▶ [WORK REQUIRED]:
From the data below, tally each line that has "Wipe" in it, then give that tally without comment.

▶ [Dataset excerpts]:

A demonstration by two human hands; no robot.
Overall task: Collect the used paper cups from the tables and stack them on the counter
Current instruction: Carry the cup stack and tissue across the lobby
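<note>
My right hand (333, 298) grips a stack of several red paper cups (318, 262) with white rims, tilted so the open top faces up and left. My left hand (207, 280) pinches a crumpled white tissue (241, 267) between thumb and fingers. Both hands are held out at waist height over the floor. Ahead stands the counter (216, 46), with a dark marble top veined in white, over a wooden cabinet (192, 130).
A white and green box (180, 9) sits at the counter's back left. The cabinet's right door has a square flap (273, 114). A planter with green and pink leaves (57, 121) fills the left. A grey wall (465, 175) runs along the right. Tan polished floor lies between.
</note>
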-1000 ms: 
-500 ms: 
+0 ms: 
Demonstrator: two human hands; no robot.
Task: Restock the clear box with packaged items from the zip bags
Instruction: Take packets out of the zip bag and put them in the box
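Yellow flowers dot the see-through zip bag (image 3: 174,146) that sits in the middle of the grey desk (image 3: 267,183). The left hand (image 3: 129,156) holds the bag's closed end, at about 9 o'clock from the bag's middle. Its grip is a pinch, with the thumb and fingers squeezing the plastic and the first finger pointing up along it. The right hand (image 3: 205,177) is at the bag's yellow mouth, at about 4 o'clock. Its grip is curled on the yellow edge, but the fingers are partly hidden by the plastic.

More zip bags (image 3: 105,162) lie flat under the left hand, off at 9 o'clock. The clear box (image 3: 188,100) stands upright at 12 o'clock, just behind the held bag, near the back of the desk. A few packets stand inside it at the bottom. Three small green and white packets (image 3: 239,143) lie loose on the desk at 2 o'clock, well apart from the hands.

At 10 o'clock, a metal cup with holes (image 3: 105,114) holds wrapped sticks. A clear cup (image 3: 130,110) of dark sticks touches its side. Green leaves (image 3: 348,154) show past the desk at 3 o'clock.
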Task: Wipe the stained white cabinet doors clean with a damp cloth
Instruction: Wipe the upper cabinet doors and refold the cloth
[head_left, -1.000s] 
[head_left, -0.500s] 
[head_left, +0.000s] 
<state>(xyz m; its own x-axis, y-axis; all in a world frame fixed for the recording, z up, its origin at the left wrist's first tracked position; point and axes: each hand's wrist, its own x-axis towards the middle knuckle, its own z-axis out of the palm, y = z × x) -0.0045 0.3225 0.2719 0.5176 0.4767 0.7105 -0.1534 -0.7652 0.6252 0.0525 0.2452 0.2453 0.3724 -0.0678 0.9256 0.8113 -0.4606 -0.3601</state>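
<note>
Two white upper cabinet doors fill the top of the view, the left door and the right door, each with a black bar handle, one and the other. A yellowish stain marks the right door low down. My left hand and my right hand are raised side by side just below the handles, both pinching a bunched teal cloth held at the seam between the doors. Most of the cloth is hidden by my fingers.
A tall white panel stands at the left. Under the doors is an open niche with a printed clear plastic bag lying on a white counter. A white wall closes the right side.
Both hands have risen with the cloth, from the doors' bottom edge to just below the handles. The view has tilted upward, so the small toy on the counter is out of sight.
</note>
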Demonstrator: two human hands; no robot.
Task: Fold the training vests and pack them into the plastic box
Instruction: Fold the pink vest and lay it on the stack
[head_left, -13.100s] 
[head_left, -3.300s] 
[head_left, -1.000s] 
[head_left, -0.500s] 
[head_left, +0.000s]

▶ [SOLUTION FOR THIS TASK]:
2